## WHAT IS BEING ASKED
A verbatim reproduction of the lines below, from the line containing "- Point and" through the line containing "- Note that", both ends included, is the whole required output.

################

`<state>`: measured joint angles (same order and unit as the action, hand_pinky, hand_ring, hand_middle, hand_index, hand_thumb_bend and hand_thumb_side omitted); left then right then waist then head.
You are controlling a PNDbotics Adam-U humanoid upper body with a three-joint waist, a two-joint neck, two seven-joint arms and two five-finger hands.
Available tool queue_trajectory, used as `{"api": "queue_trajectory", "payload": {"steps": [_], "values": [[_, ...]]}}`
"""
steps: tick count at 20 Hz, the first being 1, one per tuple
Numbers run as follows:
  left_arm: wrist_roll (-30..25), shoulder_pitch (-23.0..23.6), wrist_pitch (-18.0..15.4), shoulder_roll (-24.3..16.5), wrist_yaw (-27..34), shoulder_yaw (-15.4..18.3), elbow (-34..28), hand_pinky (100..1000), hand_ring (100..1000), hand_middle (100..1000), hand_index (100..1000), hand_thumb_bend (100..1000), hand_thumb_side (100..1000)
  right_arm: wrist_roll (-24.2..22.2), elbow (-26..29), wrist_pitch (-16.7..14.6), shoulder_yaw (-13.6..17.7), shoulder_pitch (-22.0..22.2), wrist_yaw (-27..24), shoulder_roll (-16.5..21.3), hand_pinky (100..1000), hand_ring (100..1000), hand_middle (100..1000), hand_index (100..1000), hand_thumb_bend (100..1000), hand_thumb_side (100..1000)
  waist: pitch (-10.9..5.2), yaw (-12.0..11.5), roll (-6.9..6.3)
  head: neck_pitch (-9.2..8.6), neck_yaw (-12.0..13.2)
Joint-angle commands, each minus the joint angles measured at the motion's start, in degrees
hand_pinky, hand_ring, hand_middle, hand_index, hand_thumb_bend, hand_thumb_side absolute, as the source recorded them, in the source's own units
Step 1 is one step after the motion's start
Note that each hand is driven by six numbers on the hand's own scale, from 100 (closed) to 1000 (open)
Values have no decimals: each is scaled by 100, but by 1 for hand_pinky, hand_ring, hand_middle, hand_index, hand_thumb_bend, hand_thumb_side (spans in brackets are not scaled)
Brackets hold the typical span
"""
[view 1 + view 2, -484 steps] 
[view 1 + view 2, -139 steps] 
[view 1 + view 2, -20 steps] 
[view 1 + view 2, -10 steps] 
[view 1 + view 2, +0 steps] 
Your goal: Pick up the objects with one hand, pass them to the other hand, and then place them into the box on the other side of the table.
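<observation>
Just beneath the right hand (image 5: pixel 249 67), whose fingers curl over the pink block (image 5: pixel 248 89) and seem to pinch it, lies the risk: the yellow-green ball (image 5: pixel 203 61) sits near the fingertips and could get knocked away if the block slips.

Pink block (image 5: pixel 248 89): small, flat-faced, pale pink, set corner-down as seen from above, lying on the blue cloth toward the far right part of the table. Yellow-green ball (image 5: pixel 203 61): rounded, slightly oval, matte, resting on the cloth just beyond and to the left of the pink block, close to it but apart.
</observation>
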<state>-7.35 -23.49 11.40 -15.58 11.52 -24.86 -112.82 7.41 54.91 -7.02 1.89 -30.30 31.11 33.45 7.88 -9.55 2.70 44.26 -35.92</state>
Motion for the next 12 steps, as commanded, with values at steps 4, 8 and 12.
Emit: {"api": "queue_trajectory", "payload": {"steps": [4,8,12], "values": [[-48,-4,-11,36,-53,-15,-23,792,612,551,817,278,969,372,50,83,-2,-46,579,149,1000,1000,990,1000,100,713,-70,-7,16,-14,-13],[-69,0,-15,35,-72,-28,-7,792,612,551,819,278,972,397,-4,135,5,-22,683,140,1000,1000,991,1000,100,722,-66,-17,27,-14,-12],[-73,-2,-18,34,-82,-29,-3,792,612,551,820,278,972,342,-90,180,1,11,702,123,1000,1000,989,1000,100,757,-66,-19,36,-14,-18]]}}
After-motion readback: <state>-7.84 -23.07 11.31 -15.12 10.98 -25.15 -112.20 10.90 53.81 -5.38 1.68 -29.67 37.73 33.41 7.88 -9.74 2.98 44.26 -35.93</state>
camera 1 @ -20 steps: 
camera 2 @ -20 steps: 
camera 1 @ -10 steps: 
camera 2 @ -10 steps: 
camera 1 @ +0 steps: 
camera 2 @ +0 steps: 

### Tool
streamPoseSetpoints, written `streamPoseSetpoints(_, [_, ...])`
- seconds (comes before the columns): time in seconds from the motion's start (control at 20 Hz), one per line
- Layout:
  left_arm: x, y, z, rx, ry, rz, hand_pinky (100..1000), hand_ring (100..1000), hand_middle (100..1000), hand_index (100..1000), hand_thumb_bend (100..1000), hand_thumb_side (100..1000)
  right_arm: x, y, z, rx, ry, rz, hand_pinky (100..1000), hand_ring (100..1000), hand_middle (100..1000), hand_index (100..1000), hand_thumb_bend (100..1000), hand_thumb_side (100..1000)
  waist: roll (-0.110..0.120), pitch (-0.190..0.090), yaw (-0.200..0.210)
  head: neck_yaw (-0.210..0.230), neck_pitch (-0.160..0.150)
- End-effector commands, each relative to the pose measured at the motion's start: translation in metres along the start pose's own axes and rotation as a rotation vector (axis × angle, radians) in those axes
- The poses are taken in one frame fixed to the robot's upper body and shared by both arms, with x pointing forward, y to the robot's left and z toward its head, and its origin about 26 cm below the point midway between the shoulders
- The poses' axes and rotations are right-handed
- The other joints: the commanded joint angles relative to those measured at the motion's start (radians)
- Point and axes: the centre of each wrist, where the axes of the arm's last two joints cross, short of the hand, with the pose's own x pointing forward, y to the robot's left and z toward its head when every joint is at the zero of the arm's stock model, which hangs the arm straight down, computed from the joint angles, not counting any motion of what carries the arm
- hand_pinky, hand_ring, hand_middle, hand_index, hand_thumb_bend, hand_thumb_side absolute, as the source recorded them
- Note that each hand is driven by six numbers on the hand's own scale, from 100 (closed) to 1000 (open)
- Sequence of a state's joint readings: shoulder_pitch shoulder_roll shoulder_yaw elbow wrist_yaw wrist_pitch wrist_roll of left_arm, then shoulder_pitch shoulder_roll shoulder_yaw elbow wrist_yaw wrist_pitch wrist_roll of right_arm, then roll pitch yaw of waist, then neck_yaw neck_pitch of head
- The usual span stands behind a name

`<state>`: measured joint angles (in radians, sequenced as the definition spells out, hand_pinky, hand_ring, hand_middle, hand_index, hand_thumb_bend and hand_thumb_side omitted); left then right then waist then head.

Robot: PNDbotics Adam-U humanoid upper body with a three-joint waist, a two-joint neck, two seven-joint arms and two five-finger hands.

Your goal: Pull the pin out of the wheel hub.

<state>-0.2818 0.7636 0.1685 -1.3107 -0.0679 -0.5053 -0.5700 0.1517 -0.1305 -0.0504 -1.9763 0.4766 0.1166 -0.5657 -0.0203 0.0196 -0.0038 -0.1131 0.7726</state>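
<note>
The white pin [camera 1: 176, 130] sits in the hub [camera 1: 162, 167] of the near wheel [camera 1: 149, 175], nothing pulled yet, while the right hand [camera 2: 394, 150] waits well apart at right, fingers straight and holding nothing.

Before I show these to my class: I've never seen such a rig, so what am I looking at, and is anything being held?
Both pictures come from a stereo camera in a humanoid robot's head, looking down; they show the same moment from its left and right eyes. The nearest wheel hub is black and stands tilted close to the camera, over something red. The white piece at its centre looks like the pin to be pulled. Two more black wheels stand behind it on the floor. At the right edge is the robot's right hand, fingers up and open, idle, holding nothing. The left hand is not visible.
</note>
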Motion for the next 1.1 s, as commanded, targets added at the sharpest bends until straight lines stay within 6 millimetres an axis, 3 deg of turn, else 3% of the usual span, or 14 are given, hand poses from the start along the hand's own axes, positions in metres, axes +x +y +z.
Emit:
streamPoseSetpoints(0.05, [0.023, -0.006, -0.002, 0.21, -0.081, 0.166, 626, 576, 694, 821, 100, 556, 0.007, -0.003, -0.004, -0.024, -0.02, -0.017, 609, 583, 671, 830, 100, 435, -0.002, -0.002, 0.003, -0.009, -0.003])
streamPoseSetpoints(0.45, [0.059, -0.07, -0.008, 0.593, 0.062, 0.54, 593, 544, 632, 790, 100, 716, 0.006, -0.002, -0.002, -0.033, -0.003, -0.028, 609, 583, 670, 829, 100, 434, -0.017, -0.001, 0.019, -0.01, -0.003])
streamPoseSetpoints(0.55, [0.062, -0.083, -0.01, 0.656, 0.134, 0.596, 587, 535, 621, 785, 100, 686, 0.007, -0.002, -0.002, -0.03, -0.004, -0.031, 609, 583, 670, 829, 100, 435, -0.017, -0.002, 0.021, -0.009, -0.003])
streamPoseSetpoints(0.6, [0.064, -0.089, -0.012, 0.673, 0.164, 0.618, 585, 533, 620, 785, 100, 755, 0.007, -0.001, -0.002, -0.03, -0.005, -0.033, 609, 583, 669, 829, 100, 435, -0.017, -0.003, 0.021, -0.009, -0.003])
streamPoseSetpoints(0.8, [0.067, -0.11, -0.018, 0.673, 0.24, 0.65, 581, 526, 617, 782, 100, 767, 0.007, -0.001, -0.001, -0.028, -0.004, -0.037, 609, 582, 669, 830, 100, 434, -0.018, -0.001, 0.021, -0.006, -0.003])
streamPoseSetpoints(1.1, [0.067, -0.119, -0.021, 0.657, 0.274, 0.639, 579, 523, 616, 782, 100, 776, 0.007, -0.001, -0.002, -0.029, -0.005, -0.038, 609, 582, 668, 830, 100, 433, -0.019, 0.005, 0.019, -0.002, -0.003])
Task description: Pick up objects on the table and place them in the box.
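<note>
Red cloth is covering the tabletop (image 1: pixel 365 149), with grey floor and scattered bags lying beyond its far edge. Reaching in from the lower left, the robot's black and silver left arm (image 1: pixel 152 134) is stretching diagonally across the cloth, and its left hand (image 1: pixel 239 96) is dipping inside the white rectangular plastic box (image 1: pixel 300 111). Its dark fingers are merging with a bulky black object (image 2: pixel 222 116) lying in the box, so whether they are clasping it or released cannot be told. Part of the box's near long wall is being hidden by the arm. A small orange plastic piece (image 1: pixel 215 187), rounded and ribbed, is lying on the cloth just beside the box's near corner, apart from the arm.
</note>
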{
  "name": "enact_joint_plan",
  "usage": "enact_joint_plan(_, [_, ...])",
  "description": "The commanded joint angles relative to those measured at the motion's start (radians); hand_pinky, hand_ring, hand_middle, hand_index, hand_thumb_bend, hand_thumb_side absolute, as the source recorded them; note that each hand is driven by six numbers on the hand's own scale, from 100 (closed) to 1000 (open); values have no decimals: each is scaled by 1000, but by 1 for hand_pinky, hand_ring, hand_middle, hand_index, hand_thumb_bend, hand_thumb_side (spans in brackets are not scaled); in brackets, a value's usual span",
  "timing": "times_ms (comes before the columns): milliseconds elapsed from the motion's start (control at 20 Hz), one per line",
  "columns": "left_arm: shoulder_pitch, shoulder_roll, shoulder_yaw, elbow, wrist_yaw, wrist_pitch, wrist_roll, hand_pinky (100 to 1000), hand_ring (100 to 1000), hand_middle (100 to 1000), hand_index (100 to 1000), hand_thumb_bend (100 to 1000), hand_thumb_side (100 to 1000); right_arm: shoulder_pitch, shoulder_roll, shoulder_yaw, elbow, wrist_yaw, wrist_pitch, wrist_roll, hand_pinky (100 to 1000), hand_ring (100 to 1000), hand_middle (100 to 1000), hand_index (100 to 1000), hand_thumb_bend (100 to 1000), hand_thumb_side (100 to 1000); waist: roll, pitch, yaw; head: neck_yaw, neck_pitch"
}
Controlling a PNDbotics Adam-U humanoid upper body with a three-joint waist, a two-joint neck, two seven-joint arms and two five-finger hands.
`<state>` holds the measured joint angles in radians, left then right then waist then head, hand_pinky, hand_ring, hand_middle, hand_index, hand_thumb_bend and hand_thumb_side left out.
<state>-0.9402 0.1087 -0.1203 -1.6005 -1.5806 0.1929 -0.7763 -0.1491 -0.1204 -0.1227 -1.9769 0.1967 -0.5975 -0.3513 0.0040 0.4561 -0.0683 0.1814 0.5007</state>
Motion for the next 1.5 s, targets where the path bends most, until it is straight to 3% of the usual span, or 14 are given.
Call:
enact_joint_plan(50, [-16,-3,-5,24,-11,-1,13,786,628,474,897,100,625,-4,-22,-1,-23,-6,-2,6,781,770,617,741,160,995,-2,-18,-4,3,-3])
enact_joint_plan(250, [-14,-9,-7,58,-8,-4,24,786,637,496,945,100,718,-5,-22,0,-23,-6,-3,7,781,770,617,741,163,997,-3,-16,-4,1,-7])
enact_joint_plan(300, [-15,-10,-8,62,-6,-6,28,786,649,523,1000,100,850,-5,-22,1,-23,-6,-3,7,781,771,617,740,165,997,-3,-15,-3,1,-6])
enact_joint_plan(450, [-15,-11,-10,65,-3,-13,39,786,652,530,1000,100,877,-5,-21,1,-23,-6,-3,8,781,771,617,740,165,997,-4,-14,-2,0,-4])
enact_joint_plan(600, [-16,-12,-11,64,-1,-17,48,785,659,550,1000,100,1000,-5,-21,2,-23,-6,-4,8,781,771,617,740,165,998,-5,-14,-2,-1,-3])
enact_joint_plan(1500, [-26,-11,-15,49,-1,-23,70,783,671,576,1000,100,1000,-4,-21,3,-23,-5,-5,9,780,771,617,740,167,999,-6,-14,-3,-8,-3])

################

## ANSWER SPACE
- Point and axes: the centre of each wrist, where the axes of the arm's last two joints cross, short of the hand, with the pose's own x pointing forward, y to the robot's left and z toward its head when every joint is at the zero of the arm's stock model, which hangs the arm straight down, computed from the joint angles, not counting any motion of what carries the arm
- hand_pinky, hand_ring, hand_middle, hand_index, hand_thumb_bend, hand_thumb_side absolute, as the source recorded them
- Note that each hand is driven by six numbers on the hand's own scale, from 100 (closed) to 1000 (open)

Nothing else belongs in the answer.